▶ **WHAT IS REQUIRED**
Would it be possible to reproduce every entry exactly, please?
----
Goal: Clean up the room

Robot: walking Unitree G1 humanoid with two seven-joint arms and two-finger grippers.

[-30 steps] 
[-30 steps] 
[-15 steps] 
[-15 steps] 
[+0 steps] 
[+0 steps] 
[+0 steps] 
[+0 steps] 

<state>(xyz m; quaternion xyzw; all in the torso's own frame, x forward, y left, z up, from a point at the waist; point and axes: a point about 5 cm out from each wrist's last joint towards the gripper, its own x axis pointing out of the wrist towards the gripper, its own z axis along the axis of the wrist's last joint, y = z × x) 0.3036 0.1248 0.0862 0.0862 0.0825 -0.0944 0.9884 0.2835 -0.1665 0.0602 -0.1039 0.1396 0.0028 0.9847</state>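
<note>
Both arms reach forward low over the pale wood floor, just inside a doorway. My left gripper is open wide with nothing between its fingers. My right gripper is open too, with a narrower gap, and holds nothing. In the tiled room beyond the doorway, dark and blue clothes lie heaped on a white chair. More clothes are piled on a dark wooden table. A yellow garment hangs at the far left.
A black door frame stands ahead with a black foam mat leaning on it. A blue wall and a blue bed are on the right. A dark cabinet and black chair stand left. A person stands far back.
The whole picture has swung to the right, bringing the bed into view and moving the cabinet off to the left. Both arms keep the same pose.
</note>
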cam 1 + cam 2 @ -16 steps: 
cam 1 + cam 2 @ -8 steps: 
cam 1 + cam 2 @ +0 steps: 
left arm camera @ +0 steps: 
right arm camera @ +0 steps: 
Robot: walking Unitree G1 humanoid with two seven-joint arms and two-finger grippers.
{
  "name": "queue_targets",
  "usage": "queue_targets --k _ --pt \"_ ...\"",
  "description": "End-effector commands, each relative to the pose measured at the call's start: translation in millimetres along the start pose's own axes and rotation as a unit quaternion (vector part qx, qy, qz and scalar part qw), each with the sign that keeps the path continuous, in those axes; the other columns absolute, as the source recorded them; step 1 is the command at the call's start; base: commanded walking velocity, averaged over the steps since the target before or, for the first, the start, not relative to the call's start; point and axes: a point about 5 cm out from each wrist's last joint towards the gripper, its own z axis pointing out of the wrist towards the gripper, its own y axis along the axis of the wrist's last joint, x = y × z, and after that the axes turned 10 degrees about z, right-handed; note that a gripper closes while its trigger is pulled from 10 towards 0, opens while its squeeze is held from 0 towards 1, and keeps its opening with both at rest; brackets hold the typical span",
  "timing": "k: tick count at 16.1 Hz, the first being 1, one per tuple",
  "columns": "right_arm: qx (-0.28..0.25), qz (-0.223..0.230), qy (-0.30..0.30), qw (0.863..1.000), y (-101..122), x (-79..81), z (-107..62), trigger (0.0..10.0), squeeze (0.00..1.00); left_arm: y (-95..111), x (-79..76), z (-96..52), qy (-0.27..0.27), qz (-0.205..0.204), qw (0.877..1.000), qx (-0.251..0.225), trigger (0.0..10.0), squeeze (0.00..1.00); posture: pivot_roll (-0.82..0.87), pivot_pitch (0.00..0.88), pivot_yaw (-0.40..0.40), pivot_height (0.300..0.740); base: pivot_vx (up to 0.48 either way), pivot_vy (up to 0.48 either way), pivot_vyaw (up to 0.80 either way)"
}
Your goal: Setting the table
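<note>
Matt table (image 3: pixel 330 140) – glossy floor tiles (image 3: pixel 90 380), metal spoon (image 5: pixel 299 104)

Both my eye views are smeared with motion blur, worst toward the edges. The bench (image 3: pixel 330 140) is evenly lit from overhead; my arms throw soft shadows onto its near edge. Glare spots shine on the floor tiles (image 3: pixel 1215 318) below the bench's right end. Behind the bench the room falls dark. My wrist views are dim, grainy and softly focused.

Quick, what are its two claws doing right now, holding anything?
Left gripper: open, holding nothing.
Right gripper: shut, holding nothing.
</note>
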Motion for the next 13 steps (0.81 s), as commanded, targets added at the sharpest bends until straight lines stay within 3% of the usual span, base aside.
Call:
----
▶ **SOLUTION TO THIS TASK**
Goal: Clean up the room

Robot: walking Unitree G1 humanoid with two seven-joint arms and two-finger grippers.

[-30 steps] 
[-30 steps] 
[-15 steps] 
[-15 steps] 
[+0 steps] 
[+0 steps] 
[+0 steps] 
[+0 steps] 

<state>(xyz m; quaternion xyzw; all in the torso's own frame, x forward, y left, z up, from a point at the waist; point and axes: a point about 5 cm out from each wrist's last joint towards the gripper, its own x axis pointing out of the wrist towards the gripper, its own z axis along the axis of the wrist's last joint, y = z × x) 0.3036 0.1248 0.0862 0.0862 0.0825 -0.0944 0.9884 0.2835 -0.1665 0.0602 -0.1039 0.1396 0.0028 0.9847</state>
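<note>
Both arms reach forward low over the pale wood floor, just inside a doorway. My left gripper is open wide with nothing between its fingers. My right gripper is open too, with a narrower gap, and holds nothing. In the tiled room beyond the doorway, dark and blue clothes lie heaped on a white chair. More clothes are piled on a dark wooden table. A yellow garment hangs at the far left.
A black door frame stands ahead with a black foam mat leaning on it. A blue wall and a blue bed are on the right. A dark cabinet and black chair stand left. A person stands far back.
The whole picture has swung to the right, bringing the bed into view and moving the cabinet off to the left. Both arms keep the same pose.
</note>
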cam 1 + cam 2 @ -16 steps: 
cam 1 + cam 2 @ -8 steps: 
cam 1 + cam 2 @ +0 steps: 
left arm camera @ +0 steps: 
right arm camera @ +0 steps: 
Robot: walking Unitree G1 humanoid with two seven-joint arms and two-finger grippers.
{
  "name": "queue_targets",
  "usage": "queue_targets --k _ --pt \"_ ...\"",
  "description": "End-effector commands, each relative to the pose measured at the call's start: translation in millimetres along the start pose's own axes and rotation as a unit quaternion (vector part qx, qy, qz and scalar part qw), each with the sign that keeps the path continuous, in those axes; the other columns absolute, as the source recorded them; step 1 is the command at the call's start; base: commanded walking velocity, averaged over the steps since the target before or, for the first, the start, not relative to the call's start; point and axes: a point about 5 cm out from each wrist's last joint towards the gripper, its own z axis pointing out of the wrist towards the gripper, its own y axis along the axis of the wrist's last joint, x = y × z, and after that the axes turned 10 degrees about z, right-handed; note that a gripper closes while its trigger is pulled from 10 towards 0, opens while its squeeze is held from 0 towards 1, and keeps its opening with both at rest; brackets hold the typical span",
  "timing": "k: tick count at 16.1 Hz, the first being 1, one per tuple",
  "columns": "right_arm: qx (-0.28..0.25), qz (-0.223..0.230), qy (-0.30..0.30), qw (0.863..1.000), y (-101..122), x (-79..81), z (-107..62), trigger (0.0..10.0), squeeze (0.00..1.00); left_arm: y (-95..111), x (-79..76), z (-96..52), qy (-0.27..0.27), qz (-0.205..0.204), qw (0.877..1.000), qx (-0.251..0.225), trigger (0.0..10.0), squeeze (0.00..1.00); posture: pivot_roll (-0.82..0.87), pivot_pitch (0.00..0.88), pivot_yaw (-0.40..0.40), pivot_height (0.300..0.740); base: pivot_vx (up to 0.48 either way), pivot_vy (up to 0.48 either way), pivot_vyaw (up to 0.80 either way)"
}
Your goal: Setting the table
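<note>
Matt table (image 3: pixel 330 140) – glossy floor tiles (image 3: pixel 90 380), metal spoon (image 5: pixel 299 104)

Both my eye views are smeared with motion blur, worst toward the edges. The bench (image 3: pixel 330 140) is evenly lit from overhead; my arms throw soft shadows onto its near edge. Glare spots shine on the floor tiles (image 3: pixel 1215 318) below the bench's right end. Behind the bench the room falls dark. My wrist views are dim, grainy and softly focused.

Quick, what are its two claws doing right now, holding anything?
Left gripper: open, holding nothing.
Right gripper: shut, holding nothing.
</note>
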Motion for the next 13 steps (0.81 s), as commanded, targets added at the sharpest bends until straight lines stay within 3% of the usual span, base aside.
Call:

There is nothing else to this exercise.